**Work order:** Nothing but an exact copy of the data should be given.

**Recorded data:**
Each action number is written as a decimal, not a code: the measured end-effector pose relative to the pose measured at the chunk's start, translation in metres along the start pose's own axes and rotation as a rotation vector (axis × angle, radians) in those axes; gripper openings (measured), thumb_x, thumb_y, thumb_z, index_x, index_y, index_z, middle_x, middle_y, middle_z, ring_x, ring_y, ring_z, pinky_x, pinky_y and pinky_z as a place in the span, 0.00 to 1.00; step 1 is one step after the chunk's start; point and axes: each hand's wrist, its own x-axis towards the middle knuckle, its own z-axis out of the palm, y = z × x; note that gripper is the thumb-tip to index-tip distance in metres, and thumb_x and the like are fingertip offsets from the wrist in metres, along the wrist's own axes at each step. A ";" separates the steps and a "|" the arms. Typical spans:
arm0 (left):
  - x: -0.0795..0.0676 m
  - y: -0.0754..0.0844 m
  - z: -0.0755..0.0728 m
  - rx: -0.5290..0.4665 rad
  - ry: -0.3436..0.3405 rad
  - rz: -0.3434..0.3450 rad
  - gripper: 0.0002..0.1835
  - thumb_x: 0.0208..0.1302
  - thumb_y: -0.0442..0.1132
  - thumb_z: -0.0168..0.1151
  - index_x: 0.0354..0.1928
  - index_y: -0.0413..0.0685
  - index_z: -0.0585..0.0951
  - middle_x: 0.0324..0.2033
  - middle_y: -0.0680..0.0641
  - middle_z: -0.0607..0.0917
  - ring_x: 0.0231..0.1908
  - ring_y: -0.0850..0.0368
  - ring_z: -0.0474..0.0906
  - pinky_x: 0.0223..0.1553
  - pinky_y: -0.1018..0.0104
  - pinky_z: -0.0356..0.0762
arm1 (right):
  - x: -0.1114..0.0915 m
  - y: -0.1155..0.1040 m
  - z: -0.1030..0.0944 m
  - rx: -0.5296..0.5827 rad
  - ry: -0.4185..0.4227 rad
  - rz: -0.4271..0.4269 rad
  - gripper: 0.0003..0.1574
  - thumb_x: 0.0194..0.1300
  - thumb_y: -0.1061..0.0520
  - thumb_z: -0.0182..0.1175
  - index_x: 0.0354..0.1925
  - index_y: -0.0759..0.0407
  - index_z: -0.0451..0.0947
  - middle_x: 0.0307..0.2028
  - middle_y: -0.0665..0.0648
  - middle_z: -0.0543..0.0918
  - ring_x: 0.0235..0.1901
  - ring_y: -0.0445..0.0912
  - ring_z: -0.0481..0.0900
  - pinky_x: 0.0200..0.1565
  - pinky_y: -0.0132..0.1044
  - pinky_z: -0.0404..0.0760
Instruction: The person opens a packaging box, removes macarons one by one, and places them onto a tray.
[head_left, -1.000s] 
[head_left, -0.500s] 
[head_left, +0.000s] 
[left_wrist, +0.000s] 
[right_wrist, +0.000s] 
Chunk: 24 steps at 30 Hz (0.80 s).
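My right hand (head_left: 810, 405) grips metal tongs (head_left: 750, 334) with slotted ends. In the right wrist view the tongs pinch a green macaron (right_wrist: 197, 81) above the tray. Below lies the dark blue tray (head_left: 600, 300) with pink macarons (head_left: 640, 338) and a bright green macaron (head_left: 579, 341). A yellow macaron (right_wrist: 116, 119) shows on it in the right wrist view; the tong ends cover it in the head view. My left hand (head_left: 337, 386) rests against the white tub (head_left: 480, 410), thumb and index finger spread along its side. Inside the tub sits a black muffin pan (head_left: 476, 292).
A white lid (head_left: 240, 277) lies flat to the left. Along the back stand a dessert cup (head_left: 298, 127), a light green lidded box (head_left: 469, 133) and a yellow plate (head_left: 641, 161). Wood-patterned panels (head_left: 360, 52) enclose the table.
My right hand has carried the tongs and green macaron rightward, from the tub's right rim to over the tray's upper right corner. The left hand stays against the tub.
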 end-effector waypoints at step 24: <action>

**Answer to the problem:**
Each action number is written as a decimal, not a code: the measured end-effector pose relative to the pose measured at the chunk's start, translation in metres along the start pose's own axes and rotation as a rotation vector (axis × angle, radians) in those axes; gripper openings (measured), thumb_x, thumb_y, thumb_z, index_x, index_y, index_z, middle_x, middle_y, middle_z, ring_x, ring_y, ring_z, pinky_x, pinky_y and pinky_z as a place in the span, 0.00 to 1.00; step 1 is one step after the chunk's start; point and axes: each hand's wrist, its own x-axis towards the middle knuckle, its own z-axis out of the palm, y = z × x; note that gripper is the thumb-tip to index-tip distance in metres, and thumb_x and the like are fingertip offsets from the wrist in metres, along the wrist's own axes at each step. A ";" separates the steps and a "|" the arms. Typical spans:
arm0 (left):
  - x: -0.0795..0.0676 m
  - y: -0.0754..0.0844 m
  - z: -0.0755..0.0728 m
  - rx: -0.5290..0.4665 rad
  - ry: -0.3436..0.3405 rad
  - rz: -0.3434..0.3450 rad
  - gripper: 0.0002..0.1835
  - thumb_x: 0.0208..0.1302
  - thumb_y: -0.0442..0.1132
  - thumb_z: -0.0168..0.1151
  - index_x: 0.0354..0.1928
  - index_y: -0.0413..0.0685
  - index_z: -0.0585..0.0951
  - middle_x: 0.0324..0.2033
  - middle_y: -0.0680..0.0641
  - middle_z: -0.0607..0.0917
  - ring_x: 0.0231..0.1908
  - ring_y: -0.0850..0.0368
  - ring_z: -0.0474..0.0906
  - pinky_x: 0.0223..0.1553
  - pinky_y: -0.1018..0.0104
  - pinky_z: -0.0356..0.0762
arm1 (right):
  - x: -0.1114..0.0915 m
  - y: -0.1155..0.1040 m
  - z: -0.1030..0.0944 m
  - rx: -0.5296..0.5827 rad
  - ry: -0.4185..0.4227 rad
  - rz: -0.4271..0.4269 rad
  - gripper: 0.0003..0.1574
  - thumb_x: 0.0194..0.1300
  - thumb_y: -0.1061..0.0520
  - thumb_z: -0.0182..0.1175
  - index_x: 0.0354..0.1925
  - index_y: -0.0759..0.0407
  - index_z: -0.0451..0.0947
  - middle_x: 0.0307..0.2028
  - middle_y: -0.0665..0.0648
  - middle_z: -0.0543..0.0918
  - ring_x: 0.0235..0.1901
  - ring_y: -0.0445..0.0912
  - ring_z: -0.0481..0.0900
  - pinky_x: 0.0200..0.1565
  - pinky_y: -0.0132..0.1044
  - pinky_z: -0.0404..0.0760
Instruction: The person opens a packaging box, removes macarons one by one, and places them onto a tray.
[head_left, -1.000s] 
[head_left, -0.500s] 
[head_left, +0.000s] 
[left_wrist, +0.000s] 
[right_wrist, +0.000s] 
Chunk: 24 steps at 30 Hz (0.80 s).
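My right hand (head_left: 810, 405) grips metal tongs (head_left: 750, 334) with slotted ends. In the right wrist view the tongs pinch a green macaron (right_wrist: 197, 81) above the tray. Below lies the dark blue tray (head_left: 600, 300) with pink macarons (head_left: 640, 338) and a bright green macaron (head_left: 579, 341). A yellow macaron (right_wrist: 116, 119) shows on it in the right wrist view; the tong ends cover it in the head view. My left hand (head_left: 337, 386) rests against the white tub (head_left: 480, 410), thumb and index finger spread along its side. Inside the tub sits a black muffin pan (head_left: 476, 292).
A white lid (head_left: 240, 277) lies flat to the left. Along the back stand a dessert cup (head_left: 298, 127), a light green lidded box (head_left: 469, 133) and a yellow plate (head_left: 641, 161). Wood-patterned panels (head_left: 360, 52) enclose the table.
My right hand has carried the tongs and green macaron rightward, from the tub's right rim to over the tray's upper right corner. The left hand stays against the tub.
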 end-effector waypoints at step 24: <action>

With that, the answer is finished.